[Activity]:
Please reproduce exactly, and only, the lines from the one with "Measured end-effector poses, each" through the last line of the listing below, both ends included, leaving out the pictures.

[Data]:
- Opening Delimiter -

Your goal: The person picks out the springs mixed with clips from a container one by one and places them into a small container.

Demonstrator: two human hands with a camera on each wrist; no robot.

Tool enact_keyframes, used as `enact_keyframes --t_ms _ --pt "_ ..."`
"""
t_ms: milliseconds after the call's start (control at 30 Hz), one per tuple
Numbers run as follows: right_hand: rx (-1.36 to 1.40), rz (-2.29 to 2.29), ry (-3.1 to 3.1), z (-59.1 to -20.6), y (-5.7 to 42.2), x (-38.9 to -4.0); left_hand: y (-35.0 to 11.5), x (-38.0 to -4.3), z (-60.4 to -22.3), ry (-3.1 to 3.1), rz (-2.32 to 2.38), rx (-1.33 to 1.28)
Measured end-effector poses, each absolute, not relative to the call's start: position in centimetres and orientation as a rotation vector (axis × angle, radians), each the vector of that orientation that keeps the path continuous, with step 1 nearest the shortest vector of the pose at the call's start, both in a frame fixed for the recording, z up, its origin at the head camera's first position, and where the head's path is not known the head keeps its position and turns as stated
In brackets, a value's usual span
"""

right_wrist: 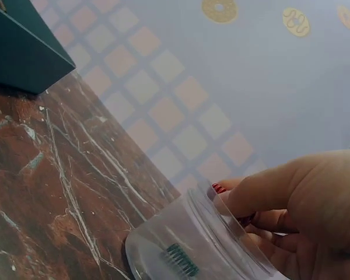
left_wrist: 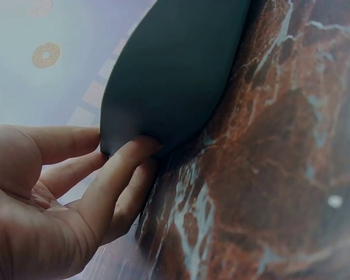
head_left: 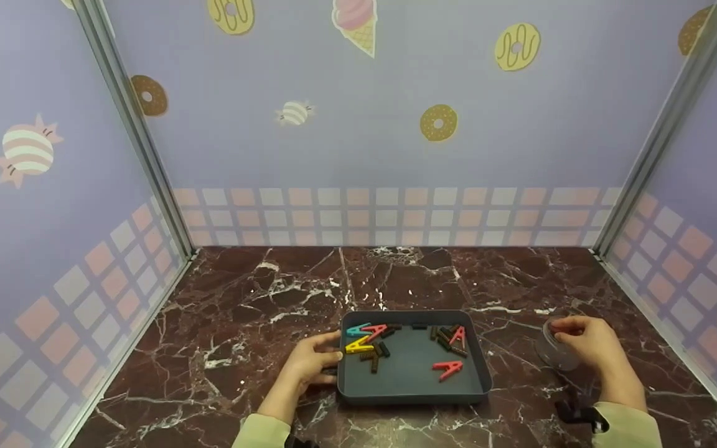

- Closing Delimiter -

[Answer for this exercise]:
Measured end-effector poses, each absolute, not relative to the call's start: position in centimetres and orientation as a rotation vector (axis × angle, radians), each the vector of that orientation that keeps the path continuous, with step 1 nearest the shortest vector of the pose at the call's start, both in a frame fixed for the recording, z up, its origin at the head camera's first position, and where the head's path is not known the head keeps its position and turns as stated
In brackets, a value's usual span
"""

right_wrist: 
left_wrist: 
head_left: 

This completes the output for the exercise.